In designing Facility I tried to find solutions for the areas of opportunity I gathered based on the feedback of artists and those wishing to find receptions and exhibitions: make discovery of new artists and shows easy, find a way to give distinction to local events as well as known international exhibitions, and make the tool socially driven so planning and information flows easilily between friends, artists, and the community itself!
Scaling an idea into the digital realm
It’s always a challenge when designing for scale. With Facility this meant designing and testing the edge cases for ios and android versions. I chose to omit the web component, in Facility’s case this helps direct Facility to assume the role of a digital social tool that lives completely in phone.
Art is social
One of the first challenges that presented itself was turning the idea of word of mouth into its digital equivalent. I wanted a level of user interaction that was similar to the other digital tools that do this well: periscope and instagram.

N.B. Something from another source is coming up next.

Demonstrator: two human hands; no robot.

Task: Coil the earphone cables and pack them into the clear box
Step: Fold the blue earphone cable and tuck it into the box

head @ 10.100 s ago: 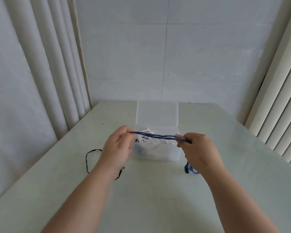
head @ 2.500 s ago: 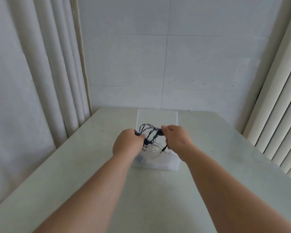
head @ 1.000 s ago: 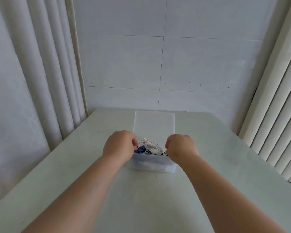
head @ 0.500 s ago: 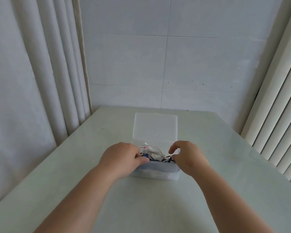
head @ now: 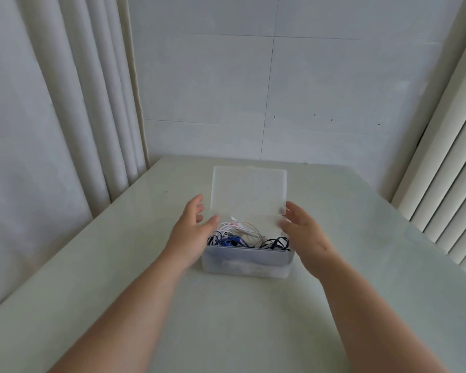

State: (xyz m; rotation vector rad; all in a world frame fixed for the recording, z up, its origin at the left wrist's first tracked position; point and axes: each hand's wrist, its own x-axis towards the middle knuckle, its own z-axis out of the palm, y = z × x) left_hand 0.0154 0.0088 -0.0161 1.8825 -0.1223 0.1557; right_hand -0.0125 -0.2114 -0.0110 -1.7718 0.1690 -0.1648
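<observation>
While the cables [head: 240,236] are piled in the clear box [head: 245,262], the left hand [head: 191,234] and right hand [head: 306,234] are held wide open beside its raised lid [head: 249,189]; nothing is gripped.

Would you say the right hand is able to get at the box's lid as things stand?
Probably yes: the right hand is open right beside the upright lid, its fingers at the lid's right edge, and nothing lies between them.

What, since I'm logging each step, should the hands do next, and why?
Probably grip the upright lid at its side edges and swing it down: the left hand and right hand flank it, open, and the cables already lie inside the clear box.
</observation>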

Liking and giving appreciation is almost universal among social apps and Facility takes great advantage of this. Facility however, hides the amount of likes a particular event receives to soften the hierarchy of popularity based on likes. This is done to give equal weight to smaller exhibitions and larger exhibitions. The user posting the event can see how many likes their event gets in order to gauge how receptive their audience is. As a socially driven tool user interactions are key to giving context to the experience of different users, in this case the context is how different types of users experience the like function.
Microinteractions provides the user feedback at each point in the experience. Facility makes use of microinteractions to inform the user by using gestural cues in tandem with text based cues. Questions such as: what happens when the user does this and what will be key for providing the user with the necessary information to perform an action were challenges along the way.
When the user makes a decision to commit to an event I wanted to remove as much friction as possible from the process in order to make the experience smooth.
Searching for events is a key highlight of Facility, in this case the experience flows easily from screen to screen with the least friction possible. It allows for searching a local area based on specific user’s interest inputs.
Designing for the user means to provide feedback through every step of the experience. In this case the feedback is explicit as the user has an option of zooming back to the top as soon as they scroll.
Testing the visual look and experience of each part in the process
One of the most important areas of the experience is where the user gains detailed information about the exhibition event. This happens right before the user performs an action. Learning new information ultimately leads the user to make a decision to perform the call to action. I like to call this action potential. This is where user decision on action leads to conversion and it is a subtle dance between information, call to action, and micro interaction.
Displaying the information effectively and intuitively was also a challenge. I went through many different iterations of presenting the event information while also giving consideration to the photographs. Great photographs can convey as much information as text can, however in realizing not every user is going to post great photographs for their event I solved for this by allowing text to give equal weight in terms of displaying information. From utilizing a 3:4 to portrait to full screen the design naturally gravitated towards using a 3:4 to clearly define the information while also providing a sense of the event with the photographs.
The process to design an experience to discover exciting new art exhibitions while also providing artists the opportunity to promote their art was fraught with challenges that taught me valuable insights along the way.
Design for the user
Google has this great user experience motto that underlies all their user experience where: “Design for the User and everything will follow”, and that held true for Facility as well. For a product that lives exclusively in the social sphere it was extremely important for me to do the research and talk to potential users. Not everyone is going to be receptive to the pervasiveness of technology entering the local art scene, because of that Facility needs to be an extension of the artist’s promotional workflow rather than an aggregator of events. Every time a difficult challenge arose the answer usually was found by considering the user and anticipating their needs.
Fail often and early
One important lesson I learned was that failing often gave me lots of context and insight to move on to the next iteration. It was important to hash out ideas and see if they held up to the greater concept of making a digital tool based on word of mouth. I learned that failing is a great way to key in on the conditions that causes the failure and to gain perspective on the possible solutions ahead. For example the design of the event information went through many iterations using display sizes of 4:3 and portrait before finally gravitating towards square, which seemed like the natural approach. It was through trying different ideas and failing with the early prototypes that the natural path to good user experience started to open.